It includes optimizations required for using it in embedded systems.
Normal Embedded Build:
- Caching is completely removed. Small memory footprint is very important for embedded system thus, caching stuff in memory is quite useless.
- Zlib compression are removed -- it removes dependency on boost::iostreams, zlib and bzip2 libraries.
- Removed mod-prefork.
- Removed dynamic templates loading --- this feature requires export of symbols to binary and increases its size in order to make RTTI work. Thus, all templates should be statically compiled into the binary.
Embedded CGI Mode:
- FastCGI and SCGI APIs are removed
- Mod-thread and mod process are removed including all thread pool facilities
- Changes in files based session backend to work properly with CGI mode including garbage collection (sessions that had time-out).

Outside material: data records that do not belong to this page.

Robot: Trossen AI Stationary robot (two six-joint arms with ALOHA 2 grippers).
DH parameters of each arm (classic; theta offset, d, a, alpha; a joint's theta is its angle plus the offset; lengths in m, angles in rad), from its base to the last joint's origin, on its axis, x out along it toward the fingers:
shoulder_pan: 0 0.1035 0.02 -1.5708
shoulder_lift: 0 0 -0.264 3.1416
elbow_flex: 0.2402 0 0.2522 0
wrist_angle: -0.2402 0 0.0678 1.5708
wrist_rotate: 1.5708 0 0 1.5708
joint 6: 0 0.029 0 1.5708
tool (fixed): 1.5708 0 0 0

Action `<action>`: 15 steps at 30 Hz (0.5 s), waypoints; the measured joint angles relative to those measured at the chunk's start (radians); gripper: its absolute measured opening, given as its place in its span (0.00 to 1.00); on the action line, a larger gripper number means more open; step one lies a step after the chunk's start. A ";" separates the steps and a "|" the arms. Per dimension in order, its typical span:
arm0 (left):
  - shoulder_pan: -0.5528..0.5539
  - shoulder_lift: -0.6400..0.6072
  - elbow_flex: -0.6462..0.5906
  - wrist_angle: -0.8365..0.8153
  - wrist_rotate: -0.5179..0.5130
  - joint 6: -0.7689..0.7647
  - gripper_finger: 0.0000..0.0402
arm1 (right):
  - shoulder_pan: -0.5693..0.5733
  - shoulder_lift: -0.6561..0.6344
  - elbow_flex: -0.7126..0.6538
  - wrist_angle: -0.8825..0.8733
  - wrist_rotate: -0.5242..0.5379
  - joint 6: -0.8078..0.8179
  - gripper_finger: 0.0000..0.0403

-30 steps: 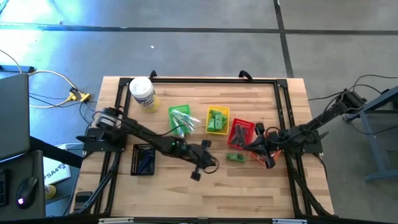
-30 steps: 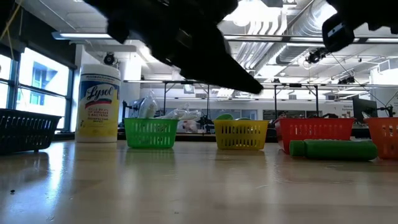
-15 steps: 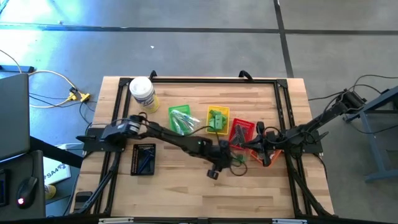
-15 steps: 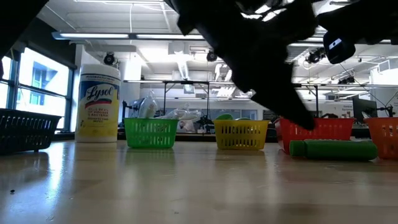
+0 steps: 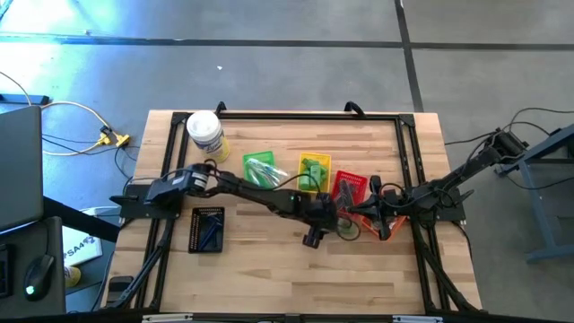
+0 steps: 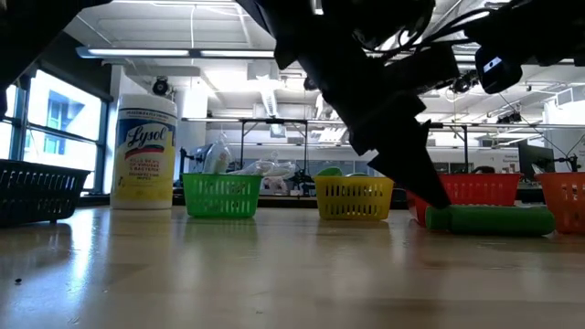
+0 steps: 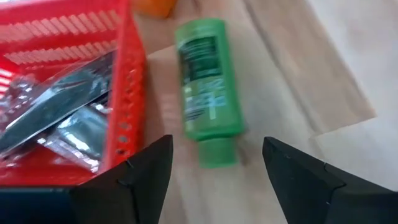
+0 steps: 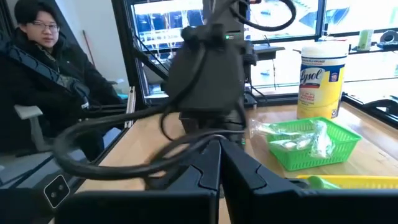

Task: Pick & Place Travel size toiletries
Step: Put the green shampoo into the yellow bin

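Observation:
A green travel bottle [image 7: 207,106] lies on its side on the table, next to the red basket [image 7: 68,74] that holds grey and clear packets. My left gripper [image 7: 217,155] hangs open above the bottle's cap end [image 7: 217,152], slanting down. One finger [image 7: 134,180] stands on each side of the cap end, clear of it. In the high view it is right of the table's middle [image 5: 325,222], and in the low view its fingers come down just left of the bottle [image 6: 494,220]. My right gripper [image 8: 219,158] is shut and level, with nothing in it, near the table's right side [image 5: 378,218].
A green basket [image 5: 260,170], a yellow basket [image 5: 314,173] and the red basket [image 5: 348,190] stand in a row mid-table. A dark basket [image 5: 207,230] is near left, the white wipes jar [image 5: 205,135] far left, an orange basket [image 6: 562,201] right. A person [image 8: 43,68] sits beyond the table.
My left gripper has swept toward the table's right edge, from the near middle to the green bottle beside the red basket. It has tipped further downward and opened on the way. The bottle and baskets have stayed in place.

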State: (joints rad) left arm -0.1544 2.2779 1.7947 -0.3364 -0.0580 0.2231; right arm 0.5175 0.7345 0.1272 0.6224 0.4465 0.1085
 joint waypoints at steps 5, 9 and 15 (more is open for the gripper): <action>0.018 0.000 0.000 -0.004 0.017 -0.001 0.61 | 0.000 0.000 0.000 0.002 0.000 0.000 0.00; 0.027 0.000 0.000 -0.016 0.074 -0.018 0.61 | 0.000 0.000 0.000 0.002 0.003 0.000 0.00; 0.030 0.001 0.000 -0.006 0.076 -0.010 0.60 | 0.000 0.000 0.000 0.002 0.040 -0.001 0.00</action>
State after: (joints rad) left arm -0.1242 2.2787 1.7947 -0.3420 0.0181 0.2133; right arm 0.5175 0.7349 0.1272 0.6243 0.4864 0.1074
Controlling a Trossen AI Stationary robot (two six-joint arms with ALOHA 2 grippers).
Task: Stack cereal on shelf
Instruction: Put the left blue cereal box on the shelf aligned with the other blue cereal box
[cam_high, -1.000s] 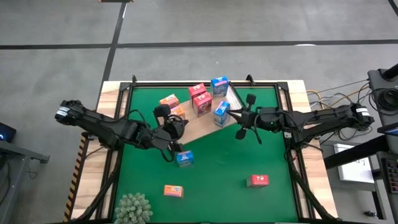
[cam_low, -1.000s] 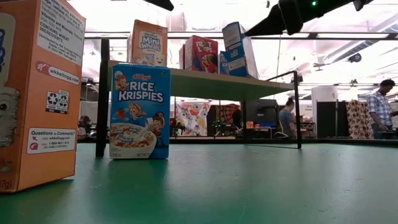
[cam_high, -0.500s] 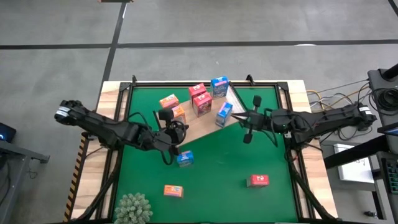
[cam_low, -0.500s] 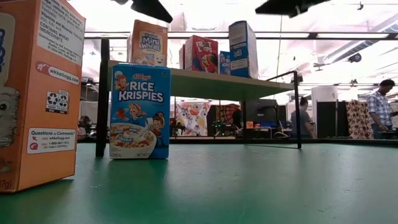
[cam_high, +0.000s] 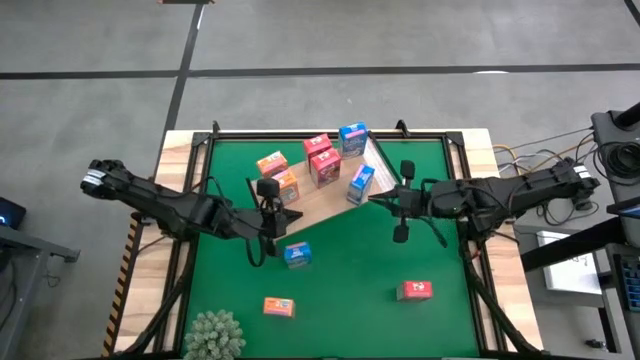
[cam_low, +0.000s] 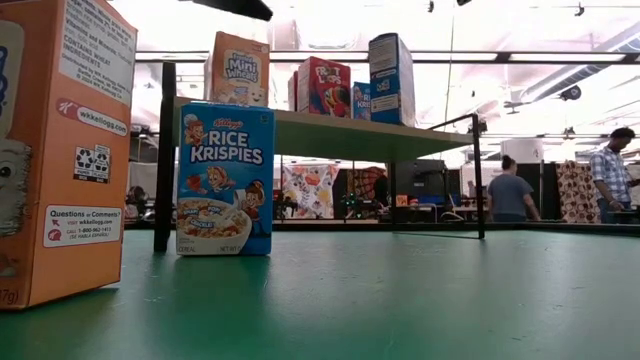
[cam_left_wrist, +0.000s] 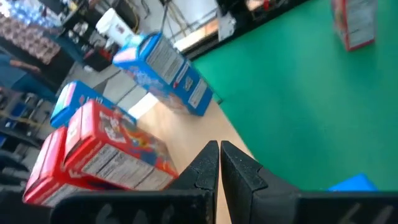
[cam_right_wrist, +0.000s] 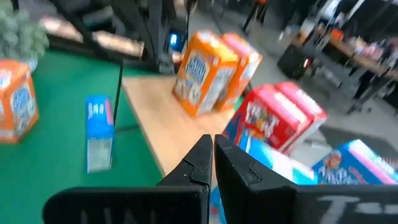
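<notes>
While both tools sit clenched and empty, left tool (cam_high: 267, 186) at nine o'clock of the light-wood shelf board (cam_high: 318, 200), right tool (cam_high: 404, 200) at three, I judge the tilted blue cereal box (cam_high: 360, 184) near the shelf's edge could topple. Three small cardboard boxes (cam_high: 297, 255) wait on open green desk (cam_high: 350, 270) toward six.

The high view looks straight down on the whole green table mat (cam_high: 350, 270). The low view sits at mat level, facing the far room, close behind an orange box (cam_low: 60, 150). Both wrist views look along closed fingers toward the shelf (cam_left_wrist: 186, 134), shared with the others.
</notes>
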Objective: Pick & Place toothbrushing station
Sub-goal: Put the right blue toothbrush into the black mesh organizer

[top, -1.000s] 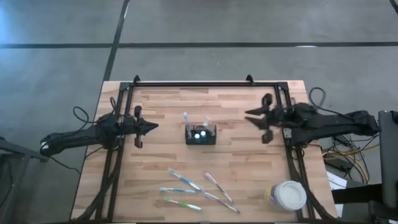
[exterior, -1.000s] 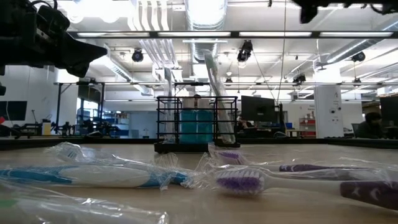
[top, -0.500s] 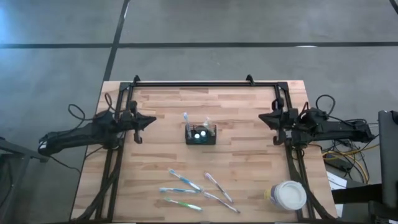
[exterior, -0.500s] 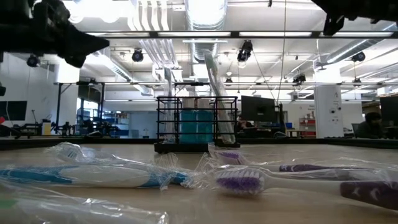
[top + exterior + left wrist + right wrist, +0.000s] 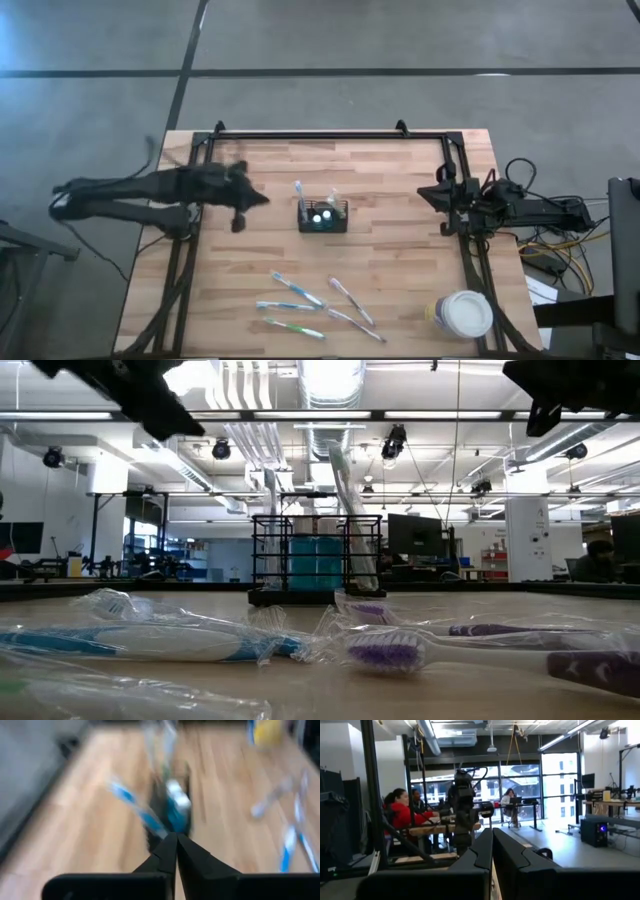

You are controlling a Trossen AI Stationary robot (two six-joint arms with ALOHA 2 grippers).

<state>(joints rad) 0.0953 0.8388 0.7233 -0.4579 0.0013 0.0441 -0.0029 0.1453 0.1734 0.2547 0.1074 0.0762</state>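
Note:
The black wire-mesh caddy (image 5: 322, 216) stands on its base at the table's middle; it also shows in the low view (image 5: 316, 560). In it stand two white-capped tubes (image 5: 321, 214) and two wrapped toothbrushes (image 5: 298, 189). Several more wrapped toothbrushes, blue, green and purple-white (image 5: 300, 292), lie flat near the table's near edge. My left gripper (image 5: 262, 198) is shut and empty, in the air just left of the caddy, which shows blurred in the left wrist view (image 5: 172, 812). My right gripper (image 5: 424, 193) is shut and empty at the table's right edge.
A large cup with a white lid (image 5: 463, 314) stands at the table's near right corner. A black frame (image 5: 310, 134) runs along the table's far edge and down both sides. People sit in the room beyond the table (image 5: 400, 812).
My left gripper has gone toward the table's right edge, closer to the caddy, and now points down at it. My right arm has drawn back toward the table's right edge, then kept still. The caddy and the toothbrushes have not moved.

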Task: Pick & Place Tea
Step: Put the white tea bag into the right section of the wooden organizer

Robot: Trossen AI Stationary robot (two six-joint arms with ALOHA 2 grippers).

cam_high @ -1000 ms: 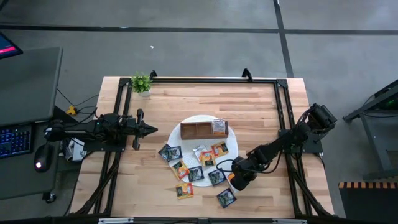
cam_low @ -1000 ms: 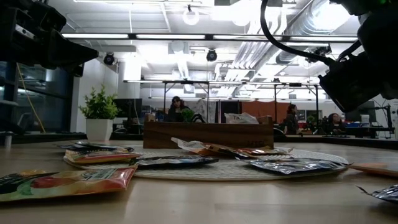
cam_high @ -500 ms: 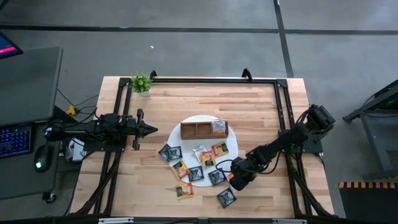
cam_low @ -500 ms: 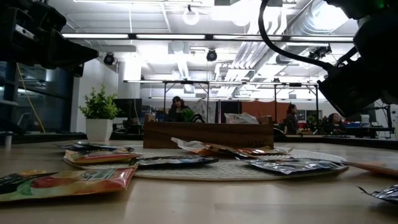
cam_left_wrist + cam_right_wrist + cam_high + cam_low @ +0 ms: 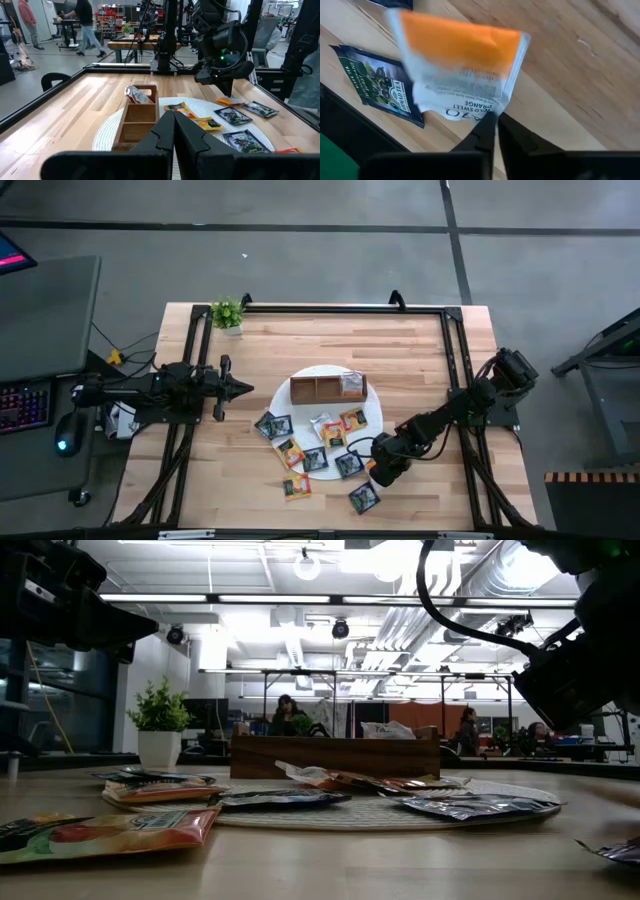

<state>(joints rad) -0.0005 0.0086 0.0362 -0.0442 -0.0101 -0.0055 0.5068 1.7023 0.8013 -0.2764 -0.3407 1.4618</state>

Downloads are avialable from Sf Project Page.
Preparing to Beta 2...
What expected in the next beta version:
Now CppCMS is really ready for serving high load sides, thanks to new distributed cache module based on Boost.Asio.
Several CppCMS processes running on different computers can share same cache distributed over several TCP/IP cache servers.
- Staticly typed template system that fully integrated with the framework that allows:
- "Django style" template inheritance.
- Powerful extendsions abilities using C++ code directly.
- Static compilation with generated templates code or loading templates as external shared objects.
- Creates a potential for future "forms/widgets" integration.
- Various bugfixes and code cleanup.
Possibly included: form validation and generation modules.
to be Continued...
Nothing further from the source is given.